Bring it.

Bring it.

I have worked for Gold Coast Health for 20 years. Never have I felt greater trust and confidence in our health service than I do at this moment.

Covid19 has been looming on our horizon for some weeks. Predictably, yet startlingly, the sense of urgency has accelerated rapidly. The signal to noise ratio has sharpened and it is clear that we are facing an unprecedented period in healthcare service provision.

For many of us, it will be a once-in-a-career event (or at least we hope it will, because we hope that our community will not face a challenge like this again soon). We are ready.

We are ready because our teams, departments and organisation have been working relentlessly to ensure that we are as prepared as we can be. We have learned lessons from our colleagues around the world and have determined to honour their service by doing the best we can with ours. Supplies and equipment have been sourced; staffing has been optimised; as many contingency plans as we can formulate and implement have been undertaken. There is a robust tiered response plan that has depth and breadth across our health service.

Our ED Director, David Green, has stepped forward once again, leading our department not only with logistics, but also taking the time to check in on staff and start conversations and action on how they can be best protected and supported. Our IACS Clinical Director, Audra Gedmintas, has led (and continues to lead) our division in a spectacular manner that has been considered, collaborative, cohesive and comprehensive.

We are ready because, as healthcare workers, this is what we committed to. In the movie-reel of our careers, this is the fast-forward scene that follows the moment when we first thought and said, “I want to be a nurse/social worker/doctor because…” or “I want to work in healthcare as an administrative officer/cleaner/wardie/volunteer because…”. We have come in on days off to practice Personal Protective Equipment use, we have cancelled leave, we have taken on extra tasks to help out where we can.

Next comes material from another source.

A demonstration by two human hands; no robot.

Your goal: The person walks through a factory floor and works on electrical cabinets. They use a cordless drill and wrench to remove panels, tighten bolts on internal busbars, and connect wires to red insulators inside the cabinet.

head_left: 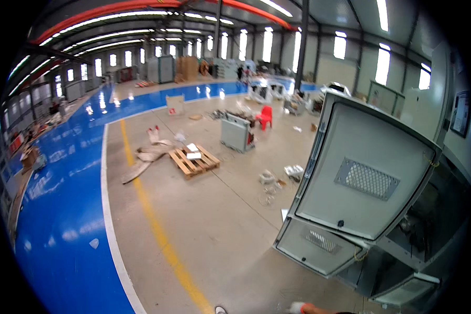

We are not naïve. We know the risks to ourselves, personally and professionally. As we do every day with our clinical decisions, we have calculated benefit versus risk, and then reached beyond such calculations, concluding that – at a deeply personal level – what we can and will contribute far outweighs what we might lose.

Now, being ready doesn’t mean that we won’t struggle. It does not mean that we won’t fail on some fronts. It certainly doesn’t mean that our community, our organisation or our people will come out of this unscathed. We will struggle; we will fail on some fronts; we will, each of us, be injured in some way, by Covid19. But we will work together; we will continually learn from our failures and strive to do better; and – when the time allows – we will help each other to heal.

We are ready. This is our time. Covid19 – bring it.